In the work of our collection Hydra, Sunset the work itself urges us to talk more about poetry in Tetsis’ painting, an aggressive poetry. It is a sunset rendered through a pictorial space so energetic that touches us. The painter himself wrote: “I want to express my homeland. It is here that I was born, that I was raised, my eyes, the light flowing into the Greek land […]”.
Panayiotis Tetsis was born on the island of Hydra in 1925, during the interwar years, a difficult period for the island, which he described it as “decaying”. His family was forced to move to Piraeus due to financial difficulties, but Tetsis would continue to spend his summers in Hydra, where, from an early age, he began to deal in painting.
In his early works one can observe an almost cubist simplicity and desire to design. His encounter with Dimitris Pikionis, Nikos Hadjikyriakos-Ghika, as well as the German painter Klaus Vrieslander, whom he called teacher, was not a mere coincidence at all. Admittedly, he initiated him in a simple and understandable way into the problems of painting, into forms and composition and brought him into contact with the art of El Greco, Cézanne and the Impressionists. He was enrolled at the Athens School of Fine Arts, having as Professor Parthenis, whose work impressed him; however, his apprenticeship next to him would last for a very short time, as the difficulties that led Parthenis to resign at that time had already appeared. In 1953, thanks to a scholarship offered by the State Scholarships Foundation, he continued his studies in Paris and for the next three and a half years the French capital would open a new “window of knowledge” for the painter. He was inspired by the great masters of the Renaissance, whose works was admiring in the museums he was visiting, but also by the new movements he encountered in galleries, which were flourishing at the time. All this experience helped him to seek his own “artistic voice”.

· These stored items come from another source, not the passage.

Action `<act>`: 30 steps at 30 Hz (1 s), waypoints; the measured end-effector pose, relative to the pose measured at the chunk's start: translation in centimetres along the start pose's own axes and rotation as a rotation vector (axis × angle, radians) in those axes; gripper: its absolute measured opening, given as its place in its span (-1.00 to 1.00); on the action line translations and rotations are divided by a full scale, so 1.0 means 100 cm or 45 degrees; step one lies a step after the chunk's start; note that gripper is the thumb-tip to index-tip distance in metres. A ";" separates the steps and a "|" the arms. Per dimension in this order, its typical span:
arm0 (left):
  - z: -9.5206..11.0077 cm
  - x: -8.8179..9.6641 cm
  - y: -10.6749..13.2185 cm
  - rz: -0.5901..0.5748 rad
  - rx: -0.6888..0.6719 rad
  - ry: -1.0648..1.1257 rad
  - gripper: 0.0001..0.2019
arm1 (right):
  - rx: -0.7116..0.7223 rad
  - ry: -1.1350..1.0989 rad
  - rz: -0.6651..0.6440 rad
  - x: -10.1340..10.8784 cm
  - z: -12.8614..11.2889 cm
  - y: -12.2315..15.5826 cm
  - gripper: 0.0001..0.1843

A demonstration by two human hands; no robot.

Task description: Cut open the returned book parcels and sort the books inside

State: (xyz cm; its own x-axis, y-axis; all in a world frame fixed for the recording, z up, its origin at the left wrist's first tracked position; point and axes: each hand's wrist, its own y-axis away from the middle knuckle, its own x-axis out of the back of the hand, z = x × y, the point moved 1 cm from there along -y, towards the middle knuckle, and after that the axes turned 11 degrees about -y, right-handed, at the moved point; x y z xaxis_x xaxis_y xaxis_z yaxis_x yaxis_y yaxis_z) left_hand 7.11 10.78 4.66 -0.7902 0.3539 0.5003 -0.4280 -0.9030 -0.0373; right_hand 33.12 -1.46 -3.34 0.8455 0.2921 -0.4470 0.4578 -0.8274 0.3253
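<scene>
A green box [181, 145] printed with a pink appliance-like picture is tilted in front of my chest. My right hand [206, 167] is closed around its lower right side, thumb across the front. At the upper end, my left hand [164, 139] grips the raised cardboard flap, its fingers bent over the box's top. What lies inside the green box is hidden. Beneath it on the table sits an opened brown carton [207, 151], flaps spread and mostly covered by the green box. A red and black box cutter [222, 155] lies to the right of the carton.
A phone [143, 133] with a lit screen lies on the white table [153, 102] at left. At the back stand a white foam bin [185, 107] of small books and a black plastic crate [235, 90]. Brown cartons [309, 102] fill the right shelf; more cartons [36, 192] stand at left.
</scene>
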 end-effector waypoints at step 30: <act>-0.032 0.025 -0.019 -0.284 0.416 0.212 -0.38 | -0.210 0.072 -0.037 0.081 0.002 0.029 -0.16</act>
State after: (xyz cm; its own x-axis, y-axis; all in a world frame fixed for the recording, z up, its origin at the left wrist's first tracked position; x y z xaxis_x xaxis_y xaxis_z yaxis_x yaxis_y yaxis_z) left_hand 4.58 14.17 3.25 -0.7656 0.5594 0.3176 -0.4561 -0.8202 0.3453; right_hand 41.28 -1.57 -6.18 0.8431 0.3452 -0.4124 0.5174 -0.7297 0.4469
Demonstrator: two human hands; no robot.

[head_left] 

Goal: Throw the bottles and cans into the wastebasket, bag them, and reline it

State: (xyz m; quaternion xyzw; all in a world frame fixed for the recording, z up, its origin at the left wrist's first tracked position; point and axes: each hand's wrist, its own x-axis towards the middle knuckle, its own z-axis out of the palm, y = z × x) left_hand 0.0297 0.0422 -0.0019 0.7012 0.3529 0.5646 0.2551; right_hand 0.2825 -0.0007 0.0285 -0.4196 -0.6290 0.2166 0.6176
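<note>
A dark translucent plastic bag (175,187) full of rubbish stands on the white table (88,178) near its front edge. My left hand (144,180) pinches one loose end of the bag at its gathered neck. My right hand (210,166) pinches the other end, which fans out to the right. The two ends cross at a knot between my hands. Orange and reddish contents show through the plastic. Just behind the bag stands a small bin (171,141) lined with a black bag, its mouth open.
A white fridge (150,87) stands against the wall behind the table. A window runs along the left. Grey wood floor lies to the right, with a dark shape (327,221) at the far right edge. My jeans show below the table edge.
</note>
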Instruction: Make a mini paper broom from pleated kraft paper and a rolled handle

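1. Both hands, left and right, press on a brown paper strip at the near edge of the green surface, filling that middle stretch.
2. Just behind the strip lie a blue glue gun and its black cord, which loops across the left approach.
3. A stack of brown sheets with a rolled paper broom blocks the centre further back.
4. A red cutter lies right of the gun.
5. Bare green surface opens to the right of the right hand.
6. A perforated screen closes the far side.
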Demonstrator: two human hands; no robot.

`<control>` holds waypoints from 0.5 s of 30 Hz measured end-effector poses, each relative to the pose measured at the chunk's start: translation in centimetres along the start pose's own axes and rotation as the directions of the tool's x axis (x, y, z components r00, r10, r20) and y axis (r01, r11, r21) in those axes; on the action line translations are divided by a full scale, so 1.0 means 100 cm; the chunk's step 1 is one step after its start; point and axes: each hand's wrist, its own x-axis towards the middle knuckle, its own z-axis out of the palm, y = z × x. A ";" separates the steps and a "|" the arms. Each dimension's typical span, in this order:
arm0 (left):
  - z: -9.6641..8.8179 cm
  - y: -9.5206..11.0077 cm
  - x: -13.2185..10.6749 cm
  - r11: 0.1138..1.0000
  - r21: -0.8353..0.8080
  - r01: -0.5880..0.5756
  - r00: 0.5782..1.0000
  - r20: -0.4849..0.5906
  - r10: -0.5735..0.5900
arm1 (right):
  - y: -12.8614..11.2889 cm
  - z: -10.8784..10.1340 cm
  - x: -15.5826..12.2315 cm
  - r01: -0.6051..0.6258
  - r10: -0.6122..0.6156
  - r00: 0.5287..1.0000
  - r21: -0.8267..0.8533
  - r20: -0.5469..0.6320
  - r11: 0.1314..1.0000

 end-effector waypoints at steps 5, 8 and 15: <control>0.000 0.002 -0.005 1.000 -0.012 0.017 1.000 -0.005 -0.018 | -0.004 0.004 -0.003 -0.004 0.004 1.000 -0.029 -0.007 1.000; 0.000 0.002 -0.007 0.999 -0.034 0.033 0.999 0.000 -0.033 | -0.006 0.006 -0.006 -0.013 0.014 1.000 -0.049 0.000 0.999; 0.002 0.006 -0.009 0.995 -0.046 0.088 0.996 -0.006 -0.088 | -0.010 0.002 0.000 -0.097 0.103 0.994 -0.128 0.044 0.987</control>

Tetsis is a painter of “the gaze”, that is to say he sought poetic ways to share with us what had seen through the dialogue of colour with the Greek light. He struggled, one might say, to render in his compositions this rich colour that loses power and fades away under the bright Greek light. His compositions are very well organized, yet his painting is not descriptive or imitative; on the contrary, he was rather trying to balance reality through abstraction.